Problem description
Search the entries below for the word "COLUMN" and copy every line where it appears.

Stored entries
┌──

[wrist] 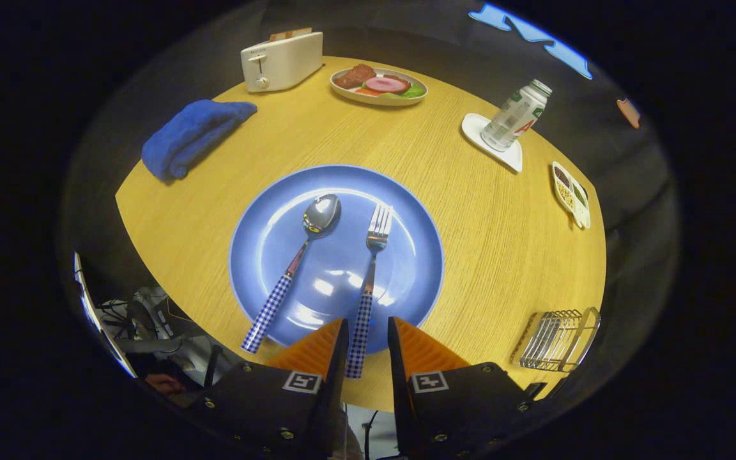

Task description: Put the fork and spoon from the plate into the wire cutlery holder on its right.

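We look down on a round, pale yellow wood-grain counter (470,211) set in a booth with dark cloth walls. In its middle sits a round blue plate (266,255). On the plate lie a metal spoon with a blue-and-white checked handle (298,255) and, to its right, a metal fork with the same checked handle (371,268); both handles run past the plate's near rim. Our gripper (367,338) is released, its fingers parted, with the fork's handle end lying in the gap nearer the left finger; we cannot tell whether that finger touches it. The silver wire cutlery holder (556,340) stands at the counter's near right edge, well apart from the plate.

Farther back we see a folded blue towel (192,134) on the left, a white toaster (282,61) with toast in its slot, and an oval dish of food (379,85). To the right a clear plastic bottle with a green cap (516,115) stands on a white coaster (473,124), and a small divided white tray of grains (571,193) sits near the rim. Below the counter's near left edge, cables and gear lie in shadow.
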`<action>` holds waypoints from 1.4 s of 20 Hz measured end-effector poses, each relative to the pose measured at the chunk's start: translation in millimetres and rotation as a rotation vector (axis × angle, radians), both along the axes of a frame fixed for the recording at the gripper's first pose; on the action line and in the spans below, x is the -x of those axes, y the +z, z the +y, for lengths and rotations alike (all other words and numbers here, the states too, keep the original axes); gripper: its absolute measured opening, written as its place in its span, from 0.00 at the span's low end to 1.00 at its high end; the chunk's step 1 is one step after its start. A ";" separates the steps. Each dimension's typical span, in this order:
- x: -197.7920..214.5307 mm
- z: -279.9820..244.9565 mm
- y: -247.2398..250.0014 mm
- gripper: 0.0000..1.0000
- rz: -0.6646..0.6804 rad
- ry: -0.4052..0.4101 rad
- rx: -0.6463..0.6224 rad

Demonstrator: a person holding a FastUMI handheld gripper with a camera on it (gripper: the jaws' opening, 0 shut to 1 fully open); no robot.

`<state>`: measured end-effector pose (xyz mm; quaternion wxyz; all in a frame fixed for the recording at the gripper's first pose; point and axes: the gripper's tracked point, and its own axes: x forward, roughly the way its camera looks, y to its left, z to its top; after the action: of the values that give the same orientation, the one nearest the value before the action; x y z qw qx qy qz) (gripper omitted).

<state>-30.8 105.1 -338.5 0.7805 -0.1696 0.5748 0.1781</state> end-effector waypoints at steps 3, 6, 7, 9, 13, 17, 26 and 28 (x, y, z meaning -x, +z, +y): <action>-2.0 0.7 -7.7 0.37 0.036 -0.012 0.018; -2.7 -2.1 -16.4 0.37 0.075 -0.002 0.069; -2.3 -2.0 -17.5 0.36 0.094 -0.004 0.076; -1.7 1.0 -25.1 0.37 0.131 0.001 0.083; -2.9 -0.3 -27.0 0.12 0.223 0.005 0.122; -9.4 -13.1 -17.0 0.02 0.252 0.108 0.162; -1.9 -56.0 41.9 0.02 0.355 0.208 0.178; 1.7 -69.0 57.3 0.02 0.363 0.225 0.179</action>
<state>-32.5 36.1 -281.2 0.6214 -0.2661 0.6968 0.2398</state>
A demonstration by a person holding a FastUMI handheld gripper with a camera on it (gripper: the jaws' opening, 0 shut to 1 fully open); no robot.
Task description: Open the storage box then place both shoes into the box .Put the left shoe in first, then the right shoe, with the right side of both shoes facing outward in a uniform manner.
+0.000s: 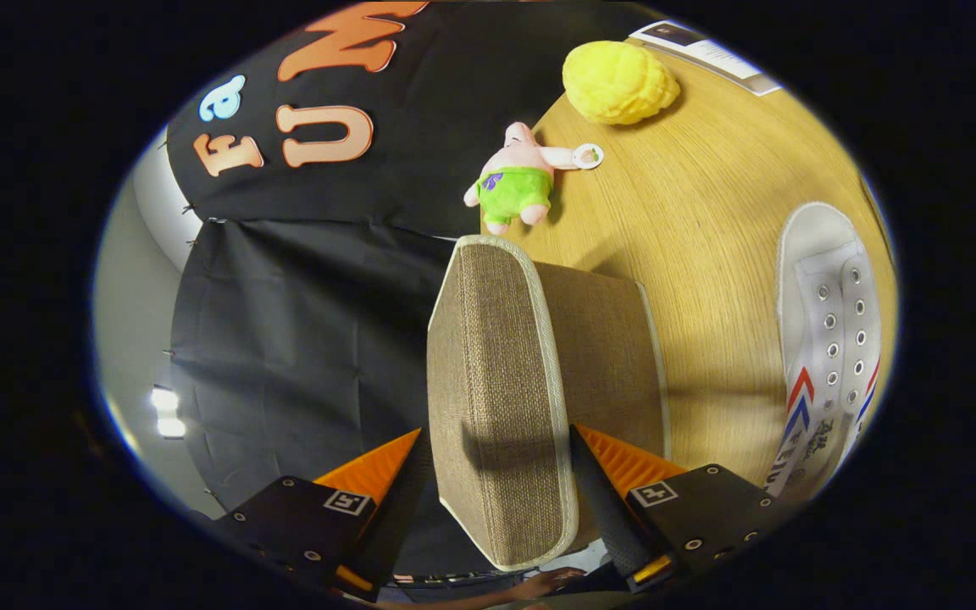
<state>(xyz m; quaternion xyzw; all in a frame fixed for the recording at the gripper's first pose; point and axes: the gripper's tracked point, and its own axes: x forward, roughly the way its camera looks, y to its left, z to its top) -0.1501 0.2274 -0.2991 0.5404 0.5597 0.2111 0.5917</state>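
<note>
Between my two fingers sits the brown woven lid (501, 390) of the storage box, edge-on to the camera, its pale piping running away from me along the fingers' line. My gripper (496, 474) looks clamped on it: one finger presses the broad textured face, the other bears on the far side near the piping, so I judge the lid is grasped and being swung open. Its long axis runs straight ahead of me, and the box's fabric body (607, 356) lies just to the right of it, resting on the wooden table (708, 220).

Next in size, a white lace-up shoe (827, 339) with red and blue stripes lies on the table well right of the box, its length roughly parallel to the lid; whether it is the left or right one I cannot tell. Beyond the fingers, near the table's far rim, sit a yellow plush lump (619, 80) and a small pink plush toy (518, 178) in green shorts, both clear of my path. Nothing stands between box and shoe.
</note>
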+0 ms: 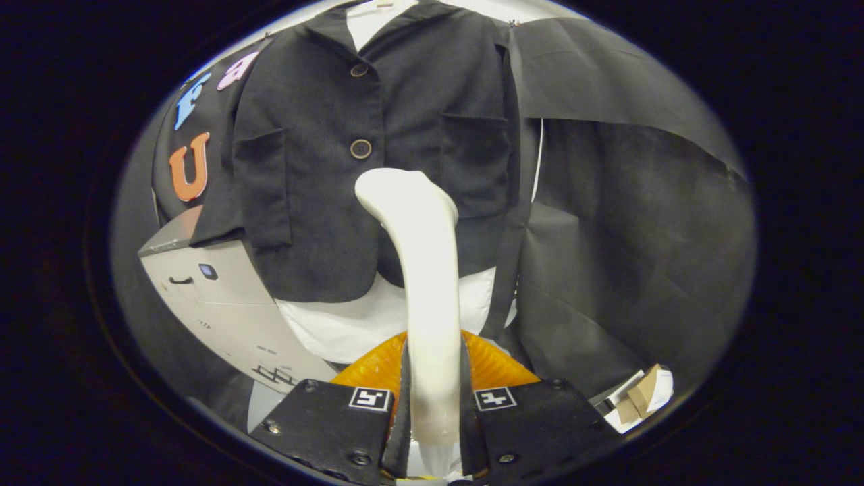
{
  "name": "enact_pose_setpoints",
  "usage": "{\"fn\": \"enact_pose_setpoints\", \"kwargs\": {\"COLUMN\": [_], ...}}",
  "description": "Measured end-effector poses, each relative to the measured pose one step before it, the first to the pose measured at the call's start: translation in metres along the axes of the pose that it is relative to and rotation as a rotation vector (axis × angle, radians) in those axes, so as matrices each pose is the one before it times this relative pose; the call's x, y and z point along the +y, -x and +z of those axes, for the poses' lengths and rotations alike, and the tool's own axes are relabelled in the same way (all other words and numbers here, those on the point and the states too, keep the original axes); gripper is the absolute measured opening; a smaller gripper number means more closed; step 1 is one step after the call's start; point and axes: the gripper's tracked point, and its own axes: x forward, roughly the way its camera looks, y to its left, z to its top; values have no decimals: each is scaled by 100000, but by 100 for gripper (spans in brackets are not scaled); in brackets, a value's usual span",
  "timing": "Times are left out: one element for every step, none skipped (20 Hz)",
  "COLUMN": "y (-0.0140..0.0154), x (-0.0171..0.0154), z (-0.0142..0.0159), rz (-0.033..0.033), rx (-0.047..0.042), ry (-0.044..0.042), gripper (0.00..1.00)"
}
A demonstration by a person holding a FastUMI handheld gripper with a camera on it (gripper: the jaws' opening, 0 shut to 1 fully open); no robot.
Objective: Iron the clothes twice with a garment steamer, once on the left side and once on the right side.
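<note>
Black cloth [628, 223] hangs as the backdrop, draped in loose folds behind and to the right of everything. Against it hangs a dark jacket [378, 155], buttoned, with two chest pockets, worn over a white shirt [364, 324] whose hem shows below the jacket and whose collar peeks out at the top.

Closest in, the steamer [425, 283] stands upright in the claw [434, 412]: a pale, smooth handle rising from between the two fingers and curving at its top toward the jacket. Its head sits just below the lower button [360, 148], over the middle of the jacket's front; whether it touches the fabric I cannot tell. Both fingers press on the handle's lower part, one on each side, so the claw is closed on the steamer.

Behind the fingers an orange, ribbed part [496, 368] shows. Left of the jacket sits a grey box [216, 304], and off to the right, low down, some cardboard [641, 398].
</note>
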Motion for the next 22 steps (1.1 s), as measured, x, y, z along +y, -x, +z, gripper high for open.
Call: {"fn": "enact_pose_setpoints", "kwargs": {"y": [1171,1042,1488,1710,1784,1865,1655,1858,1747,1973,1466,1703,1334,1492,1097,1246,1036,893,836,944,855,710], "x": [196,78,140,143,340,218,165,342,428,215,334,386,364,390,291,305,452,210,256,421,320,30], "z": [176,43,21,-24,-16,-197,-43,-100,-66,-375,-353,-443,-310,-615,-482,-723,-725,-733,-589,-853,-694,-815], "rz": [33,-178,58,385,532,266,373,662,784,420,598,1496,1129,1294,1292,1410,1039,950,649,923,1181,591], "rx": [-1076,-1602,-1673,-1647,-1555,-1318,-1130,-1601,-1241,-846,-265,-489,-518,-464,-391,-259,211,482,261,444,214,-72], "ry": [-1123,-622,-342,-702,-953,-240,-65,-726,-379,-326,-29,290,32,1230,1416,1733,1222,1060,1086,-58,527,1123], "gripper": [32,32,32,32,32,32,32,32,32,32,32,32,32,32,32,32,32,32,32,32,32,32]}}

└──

Task result
  "usage": "{\"fn\": \"enact_pose_setpoints\", \"kwargs\": {\"COLUMN\": [_], ...}}",
  "COLUMN": "y (-0.0140..0.0154), x (-0.0171..0.0154), z (-0.0142..0.0159), rz (-0.033..0.033), rx (-0.047..0.042), ry (-0.044..0.042), gripper (0.00..1.00)"

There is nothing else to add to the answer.